Kebocoran pendapatan pemerintah merupakan hal penting yang langsung berhubungan dengan keuangan APBN.
Kebocoran pada sisi pendapatan pemerintahan Indonesia yang diungkap KPK merupakan isu yang dapat dibahas para kandidat dalam debat pamungkas nanti. Kebocoran pendapatan pemerintah merupakan hal penting yang langsung berhubungan dengan keuangan APBN. Agenda kebijakan kandidat untuk mengatasi temuan kebocoran pendapatan pemerintah oleh KPK bisa menjadi keunggulan untuk menggaet suara pemilih di bilik TPS pada 17 April.

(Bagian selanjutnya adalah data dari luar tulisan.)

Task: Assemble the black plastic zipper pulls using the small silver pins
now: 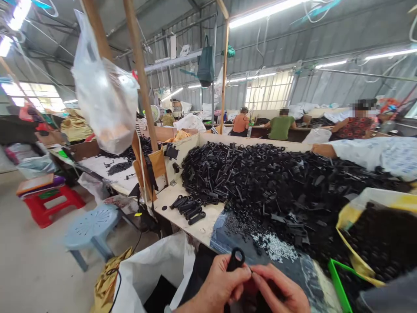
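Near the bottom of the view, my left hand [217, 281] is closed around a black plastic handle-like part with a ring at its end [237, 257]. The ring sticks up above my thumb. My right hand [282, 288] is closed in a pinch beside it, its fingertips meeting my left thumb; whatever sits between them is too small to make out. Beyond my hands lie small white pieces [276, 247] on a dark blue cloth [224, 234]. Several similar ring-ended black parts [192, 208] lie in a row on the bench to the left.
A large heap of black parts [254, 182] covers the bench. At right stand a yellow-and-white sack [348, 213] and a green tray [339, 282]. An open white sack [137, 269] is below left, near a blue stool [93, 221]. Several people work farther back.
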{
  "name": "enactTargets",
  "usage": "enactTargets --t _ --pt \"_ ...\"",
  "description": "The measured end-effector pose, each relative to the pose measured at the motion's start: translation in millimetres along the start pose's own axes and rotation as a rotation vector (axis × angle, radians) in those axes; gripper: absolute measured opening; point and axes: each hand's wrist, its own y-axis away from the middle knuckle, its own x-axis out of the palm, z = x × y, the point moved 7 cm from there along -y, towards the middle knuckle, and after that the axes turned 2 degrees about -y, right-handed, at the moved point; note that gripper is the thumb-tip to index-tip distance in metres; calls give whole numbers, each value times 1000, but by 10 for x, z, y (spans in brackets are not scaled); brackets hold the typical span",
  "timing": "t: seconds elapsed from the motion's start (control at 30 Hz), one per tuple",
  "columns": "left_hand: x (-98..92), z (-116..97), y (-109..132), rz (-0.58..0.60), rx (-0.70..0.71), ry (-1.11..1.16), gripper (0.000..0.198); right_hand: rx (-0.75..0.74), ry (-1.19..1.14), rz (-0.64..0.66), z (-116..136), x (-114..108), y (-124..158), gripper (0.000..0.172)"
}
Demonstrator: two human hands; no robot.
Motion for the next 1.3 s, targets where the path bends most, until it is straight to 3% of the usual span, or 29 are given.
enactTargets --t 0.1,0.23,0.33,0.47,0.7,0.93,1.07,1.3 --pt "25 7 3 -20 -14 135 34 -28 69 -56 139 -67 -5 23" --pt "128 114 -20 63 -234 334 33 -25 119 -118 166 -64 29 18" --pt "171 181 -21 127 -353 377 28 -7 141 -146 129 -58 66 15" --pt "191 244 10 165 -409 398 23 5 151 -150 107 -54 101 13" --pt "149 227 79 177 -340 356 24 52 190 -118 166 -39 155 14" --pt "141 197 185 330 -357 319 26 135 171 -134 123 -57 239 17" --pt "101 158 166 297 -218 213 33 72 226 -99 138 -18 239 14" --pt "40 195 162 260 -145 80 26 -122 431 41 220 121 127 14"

Komisi Pemberantasan Korupsi (KPK), melalui Wakil Ketua KPK Basaria Pandjaitan, menyebut adanya kebocoran pada pendapatan pemerintahan Indonesia. Menurut perhitungan Litbang KPK, ada Rp4.000 triliun yang seharusnya diterima tiap tahunnya, sebagai pendapatan negara. Namun pada kenyataannya pendapatan negara yang diterima hanya sekitar Rp2.000 triliun.
Kebocoran yang dimaksud oleh pimpinan KPK tersebut, bisa kita telisik dari kinerja penerimaan pajak selama ini di APBN. Selama Presiden Joko Widodo (Jokowi) dan Wakil Presiden Jusuf Kalla (JK) menjabat, realisasi penerimaan pajak tak pernah mencapai target. Berdasarkan data Kementerian Keuangan, terakhir kali penerimaan pajak mencapai target terjadi pada tahun fiskal 2008. Pada saat itu, realisasi penerimaan pajak mencapai Rp571 triliun atau 106,7% dari target yang ditetapkan sebesar Rp535 triliun.
Dalam periode 2014-2017, realisasi penerimaan pajak tidak bisa memenuhi target. Pada 2014, realisasi penerimaan pajak hanya Rp985 triliun (91,9%) dari target Rp1.072 triliun. Pada 2015 terealisasi sebesar Rp1.055 triliun (81,5%) dari target Rp1.294 triliun. Lalu pada 2016 hanya terealisasi Rp1.283 triliun (83,4%) dari target Rp1.539 triliun. Kemudian pada 2017 sebesar Rp1.147 triliun (89,4%) dari target Rp1.283 triliun. Pada 2018 sebesar Rp1.315,9 triliun (92%) dari target sebesar Rp1.424 triliun.